**How to complete this task:** Give back each line of the data exactly as it reads, minus the pictures.

********************

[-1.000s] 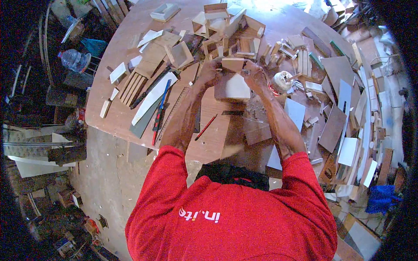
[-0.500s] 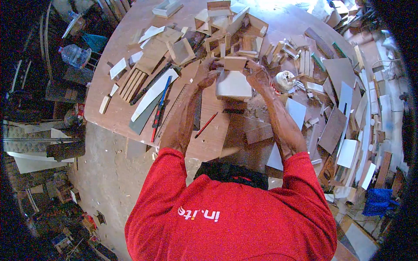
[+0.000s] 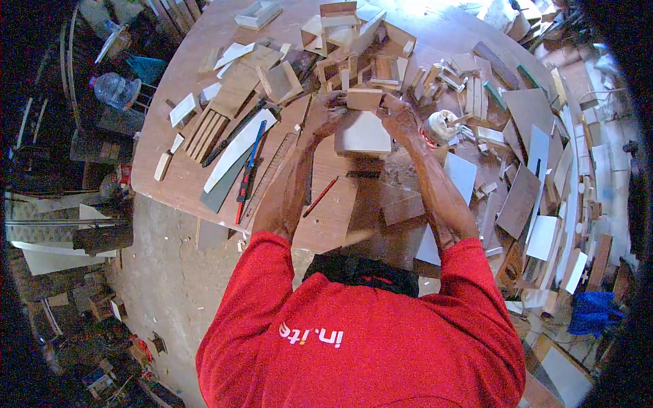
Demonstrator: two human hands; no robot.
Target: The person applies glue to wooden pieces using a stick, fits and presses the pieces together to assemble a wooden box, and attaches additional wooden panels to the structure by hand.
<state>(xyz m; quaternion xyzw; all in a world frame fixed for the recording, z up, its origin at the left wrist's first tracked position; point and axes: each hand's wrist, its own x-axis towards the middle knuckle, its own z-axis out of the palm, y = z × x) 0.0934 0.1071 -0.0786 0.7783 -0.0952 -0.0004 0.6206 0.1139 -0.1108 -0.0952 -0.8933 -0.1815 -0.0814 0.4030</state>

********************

**Expected output:**
[-1.000s] 
[-0.500s] 
[+0.000s] 
Demonstrator: two human hands; no robot.
Target: The person applies glue to wooden pieces using a stick, fits and presses the pieces together to assemble a wooden box, and attaches additional wooden panels to the structure by hand.
<state>(xyz m; quaternion xyzw; all in a world frame fixed for the recording, z up, its origin at the left wrist's first tracked position; point and axes: each hand's wrist, its own x-axis towards the middle knuckle, its own z-axis out of the palm, y = z × x) 0.0934 0.1071 -0.0786 0.7783 -0.0952 -0.0004 0.6206 0.1139 -0.1108 -0.0952 -0.8933 -0.1815 -0.0814 0.4030</state>

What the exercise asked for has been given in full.